▶ **What is expected**
Reproduce only this part of the listing: the line with "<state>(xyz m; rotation", plus every line after it through the last.

▶ **Data excerpt**
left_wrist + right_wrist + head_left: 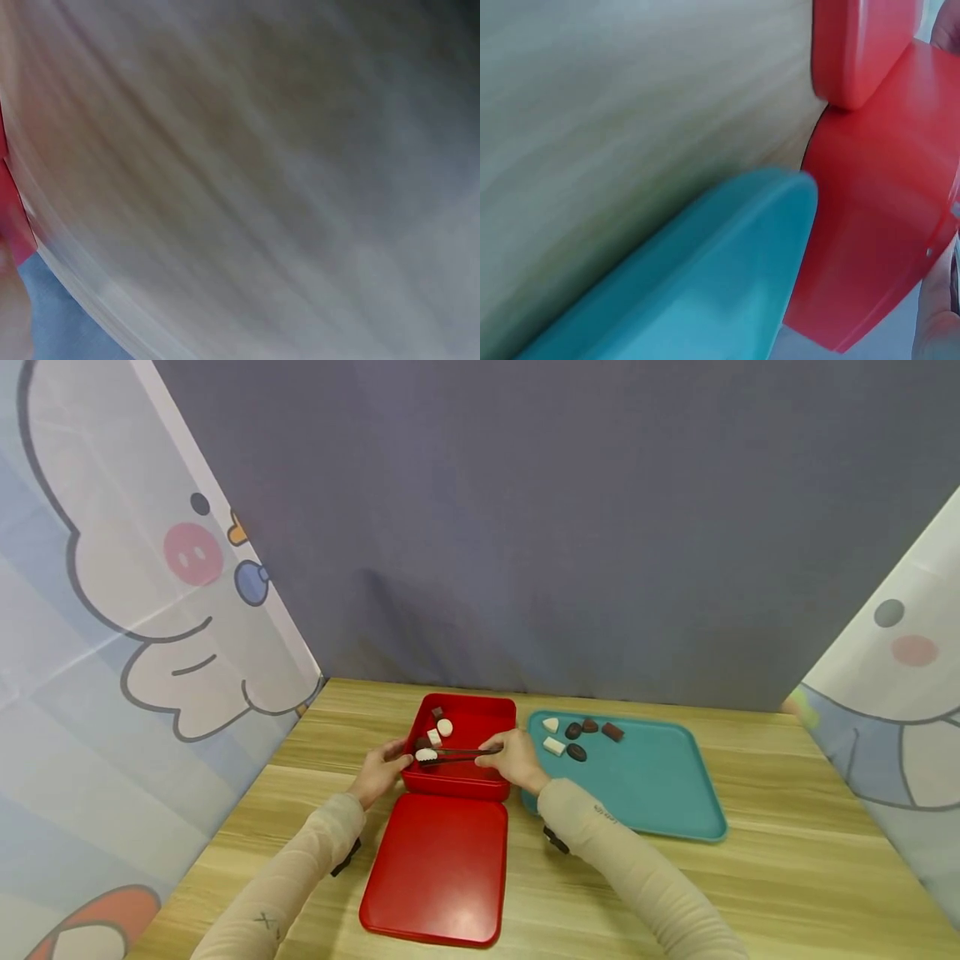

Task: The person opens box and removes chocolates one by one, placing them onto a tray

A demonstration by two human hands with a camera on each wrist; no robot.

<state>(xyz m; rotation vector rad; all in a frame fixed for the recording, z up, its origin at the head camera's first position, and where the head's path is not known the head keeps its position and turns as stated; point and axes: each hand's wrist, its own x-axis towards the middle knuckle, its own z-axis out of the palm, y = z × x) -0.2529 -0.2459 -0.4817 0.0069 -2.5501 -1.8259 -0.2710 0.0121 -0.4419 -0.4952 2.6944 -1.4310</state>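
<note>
In the head view my right hand (513,758) pinches black tongs (457,759) over the red box (453,787). A white shell-like chocolate piece (426,754) lies at the tong tips, by the box's left side; whether the tips grip it or only touch it is unclear. My left hand (382,772) holds the box's left wall near its front corner. Inside the box, along its left side, are a round white piece (445,727), a square white piece (434,738) and dark brown pieces (438,713). Only a sliver of left hand shows in the left wrist view.
Right of the box a teal tray (645,785) bears several white and brown chocolate pieces (612,732) at its back left. A flat red lid (438,868) lies just in front of the box. Behind the wooden table (765,777) hangs a grey curtain (570,527).
</note>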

▶ **Response area**
<state>(xyz m; rotation vector rad; all in a frame fixed for the recording, z up, its origin at the head camera's first position, and where the head's path is not known the head keeps its position and turns as stated; point and axes: each hand's wrist, its own x-axis towards the middle knuckle, its own z-axis out of the palm, y = z × x) -0.2529 -0.2459 -0.4817 0.0069 -2.5501 -1.8259 -0.2710 0.0121 -0.4419 -0.4952 2.6944 -1.4310</state>
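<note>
In the head view my right hand (513,758) pinches black tongs (457,759) over the red box (453,787). A white shell-like chocolate piece (426,754) lies at the tong tips, by the box's left side; whether the tips grip it or only touch it is unclear. My left hand (382,772) holds the box's left wall near its front corner. Inside the box, along its left side, are a round white piece (445,727), a square white piece (434,738) and dark brown pieces (438,713). Only a sliver of left hand shows in the left wrist view.
Right of the box a teal tray (645,785) bears several white and brown chocolate pieces (612,732) at its back left. A flat red lid (438,868) lies just in front of the box. Behind the wooden table (765,777) hangs a grey curtain (570,527).
</note>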

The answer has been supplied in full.